Die strategische Reserve der Republik
Der verfassungswidrige Vollzug und der damit verbundene Ruf nach mehr gutem Geld für das falsche Wehrsystem.
Im März 2019 hat General Robert Brieger, Generalstabschef des Österreichischen Bundesheeres (ÖBH), eine bemerkenswerte Darstellung zum katastrophalen Zustand des Heeres präsentiert. Seit 15 Jahren sieht der – auch international fachlich versierte – Offizier den laufenden Abbau der Ressourcen und Fähigkeiten unserer Landesverteidigung. Kenner der Materie erinnern sich an das Jahr 2004, als nach einer inhaltlich bereits exakt vorgeplanten außerparlamentarischen Bundesheer-Reformkommission ein quasi „berufsheerartiges Bundesheer“entgegen den Verfassungsbestimmungen für ein Milizheer installiert wurde. Die wesentliche verfassungsgemäße Rolle des Bundesheeres als strategische Reserve der Republik Österreich wurde nicht erfüllt.
Die Präsentation des Generalstabschefs war der sachliche Höhepunkt einer konzertierten Aktion, in der auch der Bundespräsident – beraten von seinem Adjutanten, der später interimistischer Verteidigungsminister in der derzeitigen Übergangsregierung wurde – bereits im Dezember 2018 mit seinem „Tagesbefehl“aufhorchen ließ, dass der Zustand des Bundesheeres nicht verfassungskonform sei. Er schloss mit den Worten, die Österreicher würden es schätzen, ein Bundesheer zu haben, auf das sie sich verlassen können.
Zahlreiche Medien brachten monatelang diese Story mit Schlagzeilen, wie „Heer kann Land nicht schützen“, und berichteten von den Forderungen der „Militärs“nach einer drastischen Aufstockung des Wehrbudgets von derzeit 2,3 Milliarden Euro, ohne aber die wahren Gründe der finanziellen und strukturellen Misere des Bundesheeres darzulegen. Alles was zu hören und lesen war, war der simple und einseitig falsche Ruf nach mehr gutem Geld für das falsche Wehrsystem. In der Wirtschaft kennt man diese Vorgänge als Versuch einer Rettung eines falsch aufgestellten und vor dem Konkurs stehenden großen Unternehmens.

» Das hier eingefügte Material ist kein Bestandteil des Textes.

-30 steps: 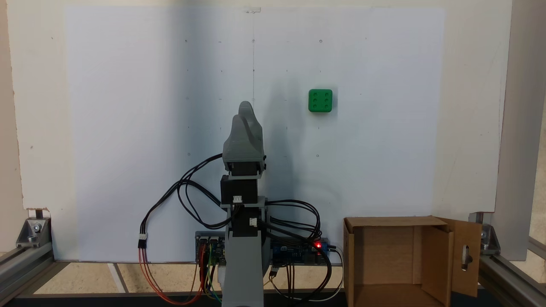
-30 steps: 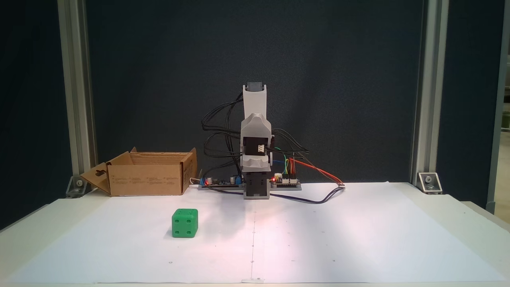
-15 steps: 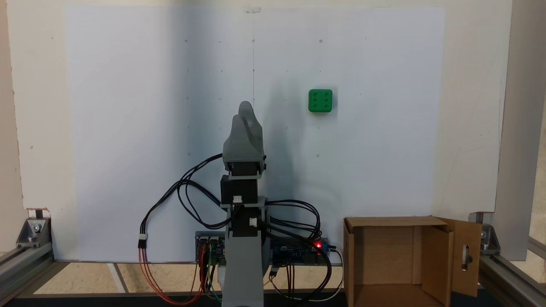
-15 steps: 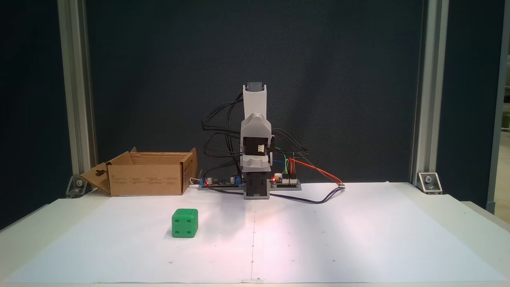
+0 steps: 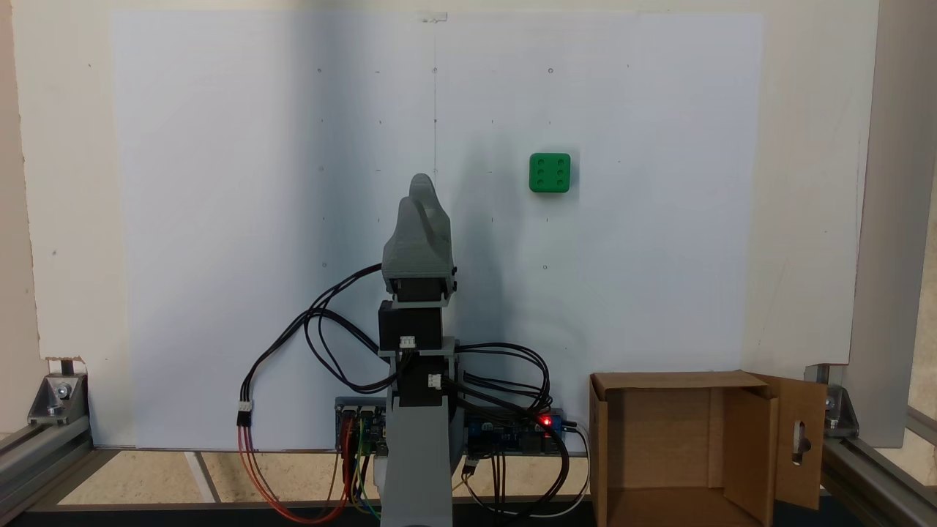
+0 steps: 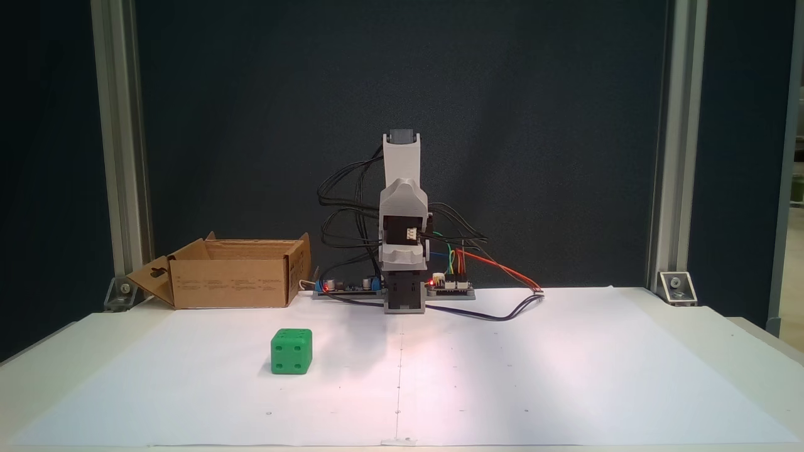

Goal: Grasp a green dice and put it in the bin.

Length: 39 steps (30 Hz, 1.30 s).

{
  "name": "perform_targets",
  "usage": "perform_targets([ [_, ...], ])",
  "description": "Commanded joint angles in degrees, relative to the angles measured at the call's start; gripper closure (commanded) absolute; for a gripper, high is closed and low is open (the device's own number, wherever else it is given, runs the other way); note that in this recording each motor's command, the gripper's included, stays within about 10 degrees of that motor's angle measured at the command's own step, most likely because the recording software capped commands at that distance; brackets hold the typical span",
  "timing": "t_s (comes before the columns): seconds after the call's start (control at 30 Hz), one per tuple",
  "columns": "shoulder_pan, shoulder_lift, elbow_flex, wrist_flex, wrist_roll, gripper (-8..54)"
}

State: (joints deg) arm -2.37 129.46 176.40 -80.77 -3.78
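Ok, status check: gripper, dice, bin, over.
Gripper folded at rest, state unclear. Green dice on white paper, untouched. Bin open beside base. Nothing between gripper and dice.

In a fixed view, the dice lies on the paper covering the bench, up and right of the folded arm. The bin stands right of the arm's base, well apart from the dice. In the other fixed view, the dice sits before the bin, left of the arm.
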Motion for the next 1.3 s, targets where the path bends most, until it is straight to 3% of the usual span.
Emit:
perform_targets([
  [0.0,0.0,6.2,2.7,-0.3,-2.5,2.3],
  [0.63,-0.5,6.2,-0.7,6.9,-2.5,2.5],
  [1.27,7.5,6.2,-42.1,80.1,-1.9,2.3],
])
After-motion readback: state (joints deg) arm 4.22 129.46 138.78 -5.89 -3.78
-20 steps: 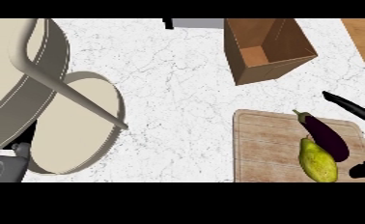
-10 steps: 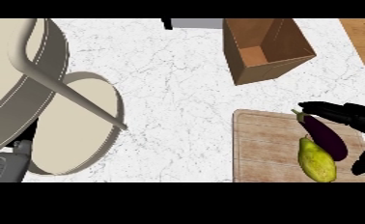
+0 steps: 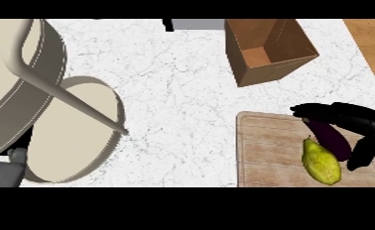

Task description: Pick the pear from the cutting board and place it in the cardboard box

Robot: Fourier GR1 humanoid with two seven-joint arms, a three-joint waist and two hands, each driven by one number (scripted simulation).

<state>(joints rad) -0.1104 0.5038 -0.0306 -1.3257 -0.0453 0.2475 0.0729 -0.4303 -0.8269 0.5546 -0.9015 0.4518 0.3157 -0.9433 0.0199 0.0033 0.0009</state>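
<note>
A yellow-green pear [image 3: 321, 162] lies on the wooden cutting board [image 3: 267, 147] at the lower right, its narrow end pointing up. A dark purple eggplant [image 3: 330, 139] lies right beside it, touching its upper right side. My right hand [image 3: 345, 117] comes in from the right edge, open. Its fingers [image 3: 306, 109] stretch left above the eggplant's top end, and its thumb [image 3: 360, 153] hangs down to the right of the pear. The hand does not hold the pear. The open cardboard box [image 3: 270, 50] stands behind the board. My left hand does not show.
A big beige pan [image 3: 26, 70] with a long handle [image 3: 73, 100] fills the left side, with a round beige dish [image 3: 70, 130] beneath it. A grey object [image 3: 198, 24] sits at the back edge. White marble counter [image 3: 176, 115] lies between pan and board.
My right hand has come in leftward from the right edge and now spreads over the eggplant's top, with the thumb beside the pear. Pear, eggplant and box have not moved.
</note>
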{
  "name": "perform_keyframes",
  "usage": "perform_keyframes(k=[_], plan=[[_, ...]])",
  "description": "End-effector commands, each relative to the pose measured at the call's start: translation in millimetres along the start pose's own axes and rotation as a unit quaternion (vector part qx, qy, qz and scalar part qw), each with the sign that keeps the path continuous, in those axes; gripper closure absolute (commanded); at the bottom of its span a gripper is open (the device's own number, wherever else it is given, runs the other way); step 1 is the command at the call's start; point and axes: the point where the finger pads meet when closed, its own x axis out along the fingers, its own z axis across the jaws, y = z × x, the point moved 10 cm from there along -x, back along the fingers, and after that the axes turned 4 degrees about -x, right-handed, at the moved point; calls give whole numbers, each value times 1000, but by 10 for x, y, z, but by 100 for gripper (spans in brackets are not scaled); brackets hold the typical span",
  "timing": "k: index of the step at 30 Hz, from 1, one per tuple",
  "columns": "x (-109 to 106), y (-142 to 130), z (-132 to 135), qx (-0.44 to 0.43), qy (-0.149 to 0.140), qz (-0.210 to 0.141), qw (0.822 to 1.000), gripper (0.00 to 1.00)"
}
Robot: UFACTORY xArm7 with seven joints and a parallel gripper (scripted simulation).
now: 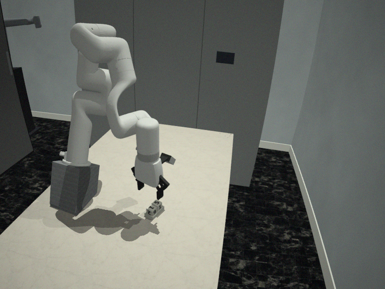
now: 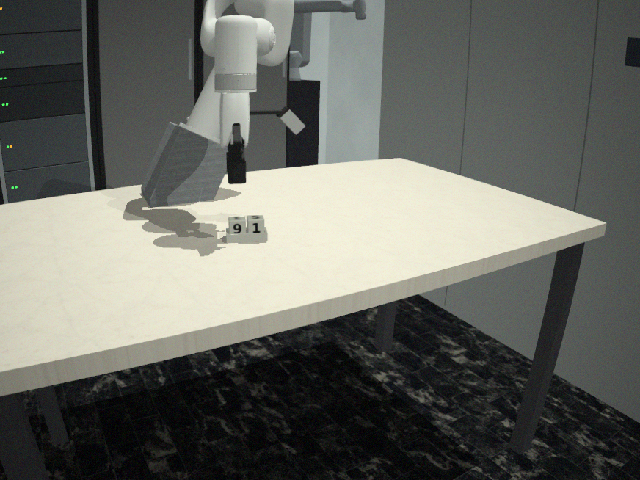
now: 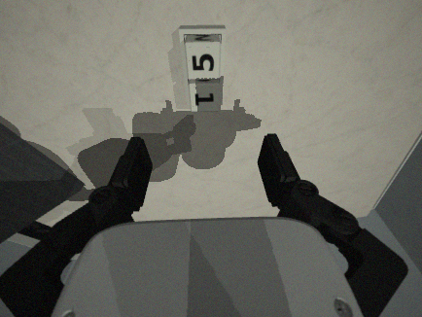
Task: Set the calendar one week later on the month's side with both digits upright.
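The tray [image 1: 158,214] [image 2: 246,237] [image 3: 203,28] lies flat on the table. Two white cubes stand side by side in it. In the exterior view the left cube [image 1: 154,211] [image 2: 236,225] [image 3: 205,92] shows an upright 9 and the right cube [image 1: 157,203] [image 2: 255,224] [image 3: 203,60] an upright 1. From above, the left cube's top reads 1 and the right cube's top 5. The top view shows a sideways 2 on the left cube's end. The opposite long side is hidden; no month name shows. My gripper [image 1: 150,193] [image 2: 235,180] [image 3: 204,150] is wide open, empty, above the left cube's end.
The pale table [image 1: 186,242] [image 2: 362,247] carries the arm's grey base block [image 1: 73,189] [image 2: 180,165], behind and left of the tray. A small grey block [image 1: 168,157] [image 2: 292,122] on a black bracket sticks out beside the gripper. The arm's shadow falls across the table and partly over the cubes.
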Motion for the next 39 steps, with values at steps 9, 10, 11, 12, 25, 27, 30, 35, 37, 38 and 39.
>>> perform_keyframes(k=[9, 10, 11, 12, 25, 27, 30, 35, 37, 38, 39], plan=[[-38, -5, 10, 0, -2, -1, 1000, 0], [-54, -5, 10, 0, -2, -1, 1000, 0], [-76, -5, 10, 0, -2, -1, 1000, 0], [-101, -4, 10, 0, -2, -1, 1000, 0], [-533, -4, 9, 0, -2, -1, 1000, 0], [-599, -4, 8, 0, -2, -1, 1000, 0], [-668, -4, 8, 0, -2, -1, 1000, 0], [-701, -4, 8, 0, -2, -1, 1000, 0], [-706, -4, 8, 0, -2, -1, 1000, 0], [-706, -4, 8, 0, -2, -1, 1000, 0], [-706, -4, 8, 0, -2, -1, 1000, 0]])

Der ständige Versuch, ein berufsheerartiges System mit einer anteilsmäßig viel zu hohen Anzahl an Berufsmilitärs – die mit mehr als 70 % des Heeresbudgets besoldet werden müssen – einzurichten, ist das Problem, bedingt durch die Nichteinhaltung der Verfassungsbestimmung mit dem Auftrag, ein Bundesheer nach den Grundsätzen eines Milizsystems einzurichten.
Wo bleibt die Kosten-NutzenRechnung? Das Ergebnis dieser falschen „Politik“– vor allem einer falsch verstandenen „Personalpolitik“ohne Rücksicht auf die negativen Auswirkungen auf die Sicherheitsvorkehrungen für die österreichische Bevölkerung – ist das bereits zugegebene katastrophale Versagen. Ein schlechtes Gewissen ist zu orten, wenn man das Regierungsprogramm 2017–2022 ansieht, in dem sehr wohl ein Bekenntnis zum Bundesheer als Einsatzheer nach den Grundsätzen der militärischen Landesverteidigung gemäß Art 79 (1) B-VG zu finden ist. Es gälte, den verfassungskonformen Zustand des ÖBH herzustellen.
Zur Wiederherstellung der Verfassungskonformität sind die schrittweise, sozial verträgliche Reduktion der Anzahl der Berufsmilitärs sowie der gleichzeitige Aufbau des intensiv auszubildenden, weit kostengünstigeren Personals aus dem Milizstand und die schrittweise Verbesserung der Waffen-, Geräte- und Fahrzeugstruktur vorzunehmen, wobei zur Sicherstellung des Mannschaftspersonals die Truppenübungen nach dem Grundwehrdienst wieder eingeführt werden.